Este galimatías que nos traemos con el término ‘eutanasia’, ¿es algo inevitable, inherente al lenguaje, o más bien algo buscado de forma premeditada? No es fácil decirlo, y varía, además, de un caso a otro; pero si yo tuviera mucho interés en legalizar la eutanasia, tengo bien claro que me esforzaría por fomentar en lo posible toda esta confusión terminológica. Para favorecer la aceptación social de la eutanasia, me interesaría borrar las diferencias entre eutanasia por acción y por omisión, como si la diferencia entre ambas careciera de relevancia ética. Y me interesaría también, muy especialmente, meter en un mismo saco todas las formas de acelerar la muerte, desde la interrupción del tratamiento activo en pacientes desahuciados o el uso de una analgesia terminal eficaz, hasta el homicidio compasivo o utilitarista.
De ese modo, sería más sencillo conseguir primero la despenalización de la eutanasia para casos extremos, de esos que le encogen a uno el corazón; y más tarde ir ampliando de forma progresiva, sin apenas oposición, el campo de aplicación de la eutanasia. Es un efecto dominó bien conocido en bioética; por ejemplo, en el caso bien reciente del aborto. Hasta el 5 de julio de 1985, el aborto provocado era en España un delito punible; en esa fecha, la ley orgánica 9/1985 de reforma del artículo 417 bis del Código Penal siguió considerando delito el aborto provocado, pero lo despenalizó en tres circunstancias excepcionales: riesgo grave para la salud materna, violación y malformaciones fetales. Un cuarto de siglo después, el aborto provocado es hoy legalmente un derecho de salud reproductiva exigible a las administraciones públicas.
Así las cosas, no parece disparatado imaginar una sociedad que, tras despenalizar el suicidio asistido, pase luego a legalizar la eutanasia franca, activa y directa; de la eutanasia para enfermos terminales, pase a la eutanasia para enfermos crónicos; de la eutanasia por enfermedades físicas, pase a la eutanasia por trastornos psíquicos; de la eutanasia voluntaria, pase a la involuntaria; del sufrimiento intolerable entendido como dolor físico insoportable, pase a un simple «estar cansado de vivir»; de la eutanasia para adultos en plena posesión de su capacidad de razonar, pase a la eutanasia de personas demenciadas…, de menores de edad incluso. ¿Exagero? Es posible, pero ¿sabían, por ejemplo, que en Holanda hoy es legal que los menores pidan la eutanasia desde los 12 años (sin necesidad siquiera de consentimiento parental a partir de los 16 años)?
Los más recelosos imaginan ya incluso una pesadilla distópica en la que el Estado considere legítimo optimizar los recursos sanitarios para dar prioridad a los pacientes que todavía puedan aportar valor añadido a la sociedad.
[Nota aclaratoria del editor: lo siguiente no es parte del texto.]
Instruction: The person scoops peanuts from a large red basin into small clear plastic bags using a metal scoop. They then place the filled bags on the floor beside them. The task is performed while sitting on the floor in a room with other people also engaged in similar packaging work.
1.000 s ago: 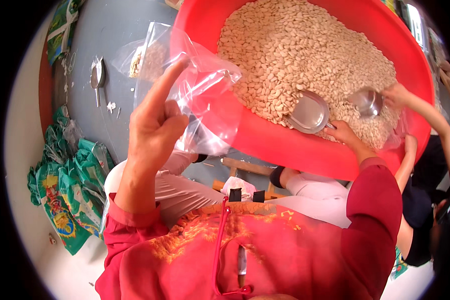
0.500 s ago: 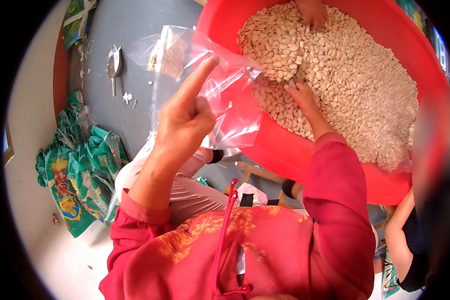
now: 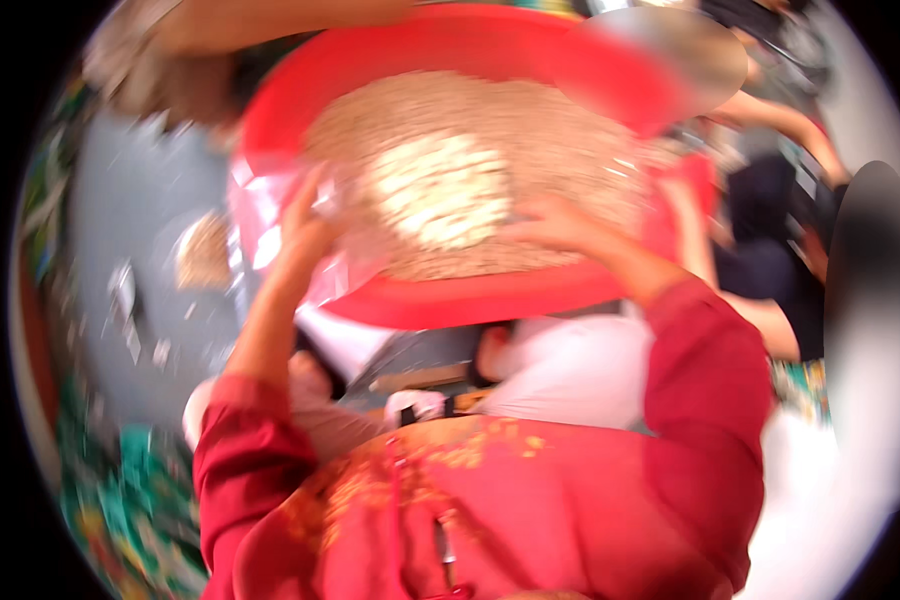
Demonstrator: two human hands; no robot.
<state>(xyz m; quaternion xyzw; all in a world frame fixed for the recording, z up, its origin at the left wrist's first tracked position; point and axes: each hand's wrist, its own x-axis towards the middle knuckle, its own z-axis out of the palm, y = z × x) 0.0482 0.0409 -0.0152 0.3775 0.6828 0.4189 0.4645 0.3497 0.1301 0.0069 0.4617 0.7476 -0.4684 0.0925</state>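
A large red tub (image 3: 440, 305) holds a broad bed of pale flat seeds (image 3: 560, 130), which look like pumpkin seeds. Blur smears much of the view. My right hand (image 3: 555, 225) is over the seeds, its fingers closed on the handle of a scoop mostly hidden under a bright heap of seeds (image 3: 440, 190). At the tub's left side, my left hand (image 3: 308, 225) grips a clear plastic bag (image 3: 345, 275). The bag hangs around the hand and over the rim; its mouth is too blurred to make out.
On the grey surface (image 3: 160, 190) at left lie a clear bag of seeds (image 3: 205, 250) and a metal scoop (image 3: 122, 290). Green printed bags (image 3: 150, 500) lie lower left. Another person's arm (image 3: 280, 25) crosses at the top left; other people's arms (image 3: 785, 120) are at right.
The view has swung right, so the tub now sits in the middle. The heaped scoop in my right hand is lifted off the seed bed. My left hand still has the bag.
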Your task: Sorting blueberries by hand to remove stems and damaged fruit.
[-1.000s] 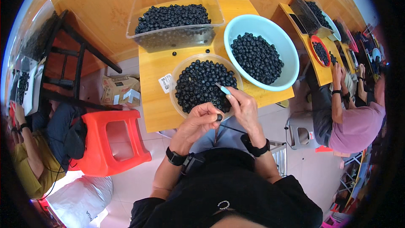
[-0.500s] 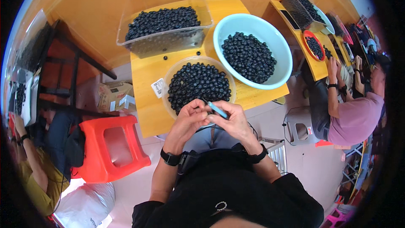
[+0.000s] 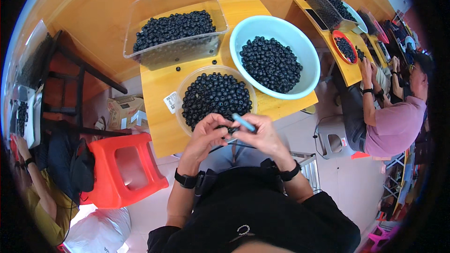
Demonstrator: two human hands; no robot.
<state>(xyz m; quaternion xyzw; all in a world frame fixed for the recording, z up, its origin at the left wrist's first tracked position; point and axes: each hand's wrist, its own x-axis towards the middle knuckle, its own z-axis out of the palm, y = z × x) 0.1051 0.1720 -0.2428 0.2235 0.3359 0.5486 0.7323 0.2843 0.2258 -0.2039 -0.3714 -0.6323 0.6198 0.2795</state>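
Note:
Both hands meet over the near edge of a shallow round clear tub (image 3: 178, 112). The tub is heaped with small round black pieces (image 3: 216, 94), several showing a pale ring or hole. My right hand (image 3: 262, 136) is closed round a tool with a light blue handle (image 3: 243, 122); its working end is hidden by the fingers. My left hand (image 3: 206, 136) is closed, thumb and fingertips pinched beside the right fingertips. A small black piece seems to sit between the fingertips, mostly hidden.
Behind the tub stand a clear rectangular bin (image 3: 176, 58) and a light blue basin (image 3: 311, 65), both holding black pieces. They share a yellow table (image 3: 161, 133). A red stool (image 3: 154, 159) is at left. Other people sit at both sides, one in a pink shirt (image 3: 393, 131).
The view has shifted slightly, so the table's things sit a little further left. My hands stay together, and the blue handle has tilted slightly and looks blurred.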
Los recursos destinados a mantener con vida al resto serían un gasto injustificado, y el sistema sanitario estaría legitimado para eutanasiar o «suicidar» a quienes los médicos consideren inservibles. Al fin y al cabo, es evidente que la eutanasia es, con mucho, el «tratamiento» menos costoso para un paciente en situación crónica o terminal; mucho más barato, desde luego, que la medicina paliativa.
Fernando A. Navarro
Continúa en: «El galimatías terminológico de la eutanasia (y IV)»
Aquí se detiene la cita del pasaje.